AIM OF THE TASK =
Sort through the data and copy the lines holding the word "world".

PROVIDED DATA =

####################

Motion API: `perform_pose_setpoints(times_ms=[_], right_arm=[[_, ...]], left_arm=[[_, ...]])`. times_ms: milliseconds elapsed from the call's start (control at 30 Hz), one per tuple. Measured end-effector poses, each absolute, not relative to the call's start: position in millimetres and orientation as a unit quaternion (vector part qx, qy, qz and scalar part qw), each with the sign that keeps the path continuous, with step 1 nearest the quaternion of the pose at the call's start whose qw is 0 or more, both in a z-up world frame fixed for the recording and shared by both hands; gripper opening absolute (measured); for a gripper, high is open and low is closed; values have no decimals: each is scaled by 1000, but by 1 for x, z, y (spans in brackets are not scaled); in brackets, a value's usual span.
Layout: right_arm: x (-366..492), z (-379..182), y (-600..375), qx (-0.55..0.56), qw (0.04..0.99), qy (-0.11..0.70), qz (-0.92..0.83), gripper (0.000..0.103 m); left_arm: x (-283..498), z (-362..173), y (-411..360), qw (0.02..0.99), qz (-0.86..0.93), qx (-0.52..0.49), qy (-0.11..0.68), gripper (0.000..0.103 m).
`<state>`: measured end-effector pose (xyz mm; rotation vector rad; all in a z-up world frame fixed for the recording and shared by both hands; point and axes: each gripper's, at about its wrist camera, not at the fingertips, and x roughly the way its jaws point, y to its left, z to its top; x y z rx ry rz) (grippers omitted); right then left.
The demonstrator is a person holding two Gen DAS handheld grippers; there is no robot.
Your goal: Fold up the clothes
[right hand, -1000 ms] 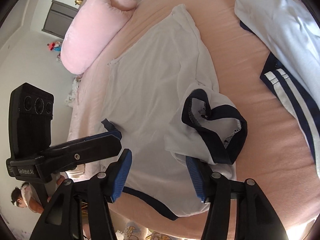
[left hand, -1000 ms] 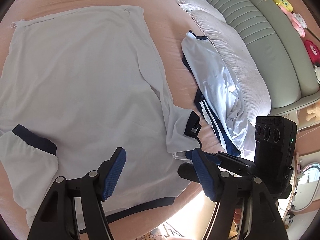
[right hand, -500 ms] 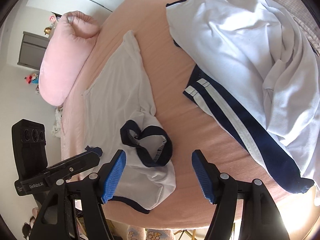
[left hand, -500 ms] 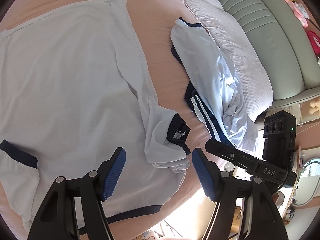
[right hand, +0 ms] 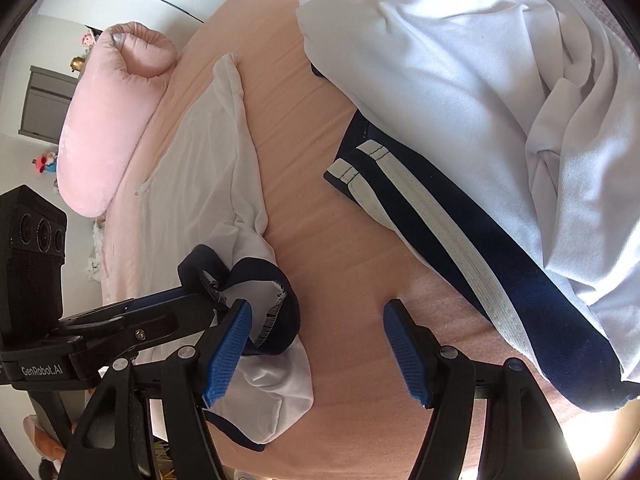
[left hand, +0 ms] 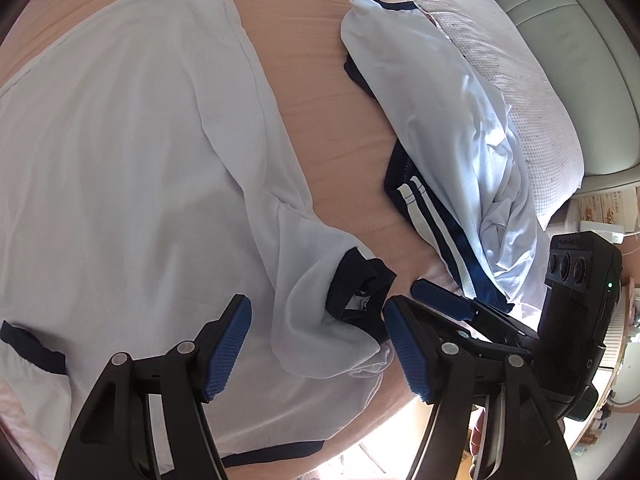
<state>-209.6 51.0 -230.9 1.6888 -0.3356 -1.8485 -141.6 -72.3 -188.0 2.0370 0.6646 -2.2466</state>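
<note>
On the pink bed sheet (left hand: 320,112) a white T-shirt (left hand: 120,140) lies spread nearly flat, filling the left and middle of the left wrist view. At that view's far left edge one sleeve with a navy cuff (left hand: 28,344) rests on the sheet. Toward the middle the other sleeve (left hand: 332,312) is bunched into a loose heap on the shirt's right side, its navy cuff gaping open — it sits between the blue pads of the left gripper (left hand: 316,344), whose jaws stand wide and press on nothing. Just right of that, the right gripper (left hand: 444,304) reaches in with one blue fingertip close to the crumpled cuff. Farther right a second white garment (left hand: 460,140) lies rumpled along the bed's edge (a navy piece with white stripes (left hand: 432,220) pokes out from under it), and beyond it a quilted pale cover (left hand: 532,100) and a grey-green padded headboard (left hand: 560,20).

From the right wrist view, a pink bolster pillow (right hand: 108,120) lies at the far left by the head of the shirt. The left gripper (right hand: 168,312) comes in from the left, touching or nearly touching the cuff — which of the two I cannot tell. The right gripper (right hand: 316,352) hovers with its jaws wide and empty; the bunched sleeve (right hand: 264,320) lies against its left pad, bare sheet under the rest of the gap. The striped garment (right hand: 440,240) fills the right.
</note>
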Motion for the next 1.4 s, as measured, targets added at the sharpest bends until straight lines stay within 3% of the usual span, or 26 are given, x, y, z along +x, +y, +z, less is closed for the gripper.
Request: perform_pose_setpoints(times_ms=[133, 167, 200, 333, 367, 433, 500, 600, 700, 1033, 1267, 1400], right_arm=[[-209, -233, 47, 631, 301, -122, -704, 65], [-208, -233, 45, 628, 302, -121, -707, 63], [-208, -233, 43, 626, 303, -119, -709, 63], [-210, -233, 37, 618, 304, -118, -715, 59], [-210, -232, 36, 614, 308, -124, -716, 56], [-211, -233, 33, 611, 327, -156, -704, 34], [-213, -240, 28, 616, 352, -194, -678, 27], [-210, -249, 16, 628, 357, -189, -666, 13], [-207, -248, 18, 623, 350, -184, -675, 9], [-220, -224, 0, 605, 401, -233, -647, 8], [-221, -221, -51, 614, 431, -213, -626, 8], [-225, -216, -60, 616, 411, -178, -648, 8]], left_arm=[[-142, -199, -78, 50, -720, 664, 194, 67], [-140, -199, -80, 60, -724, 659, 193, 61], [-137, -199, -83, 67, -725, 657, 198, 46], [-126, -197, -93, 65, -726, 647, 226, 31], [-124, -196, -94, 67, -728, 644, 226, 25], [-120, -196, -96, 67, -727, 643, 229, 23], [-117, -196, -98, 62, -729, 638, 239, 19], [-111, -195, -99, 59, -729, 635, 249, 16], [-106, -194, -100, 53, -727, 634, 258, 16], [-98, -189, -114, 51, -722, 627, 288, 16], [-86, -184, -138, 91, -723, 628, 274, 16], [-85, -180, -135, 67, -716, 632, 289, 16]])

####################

SOLUTION FOR THIS EXERCISE =
Motion API: `perform_pose_setpoints(times_ms=[_], right_arm=[[_, ...]], left_arm=[[_, ...]])`. times_ms: milliseconds elapsed from the call's start (control at 30 Hz), one per tuple. Measured end-effector poses, each absolute, not relative to the call's start: position in millimetres and orientation as a unit quaternion (vector part qx, qy, qz and scalar part qw), each with the sign that keeps the path continuous, with step 1 nearest the quaternion of the pose at the call's start whose qw is 0 or more, both in a z-up world frame fixed for the recording and shared by both hands; gripper opening absolute (measured); for a gripper, high is open and low is closed; values have no decimals: each is scaled by 1000, but by 1 for x, z, y (spans in brackets are not scaled); in brackets, a value's usual span.
`<state>`: measured end-effector pose (xyz mm; rotation vector rad; all in a z-up world frame fixed for the recording and shared by both hands; point and axes: each gripper's, at about its wrist camera, not at the fingertips, and x roughly the way its jaws point, y to its left, z to its top; x y z rx ry rz) (grippers omitted); right then left.

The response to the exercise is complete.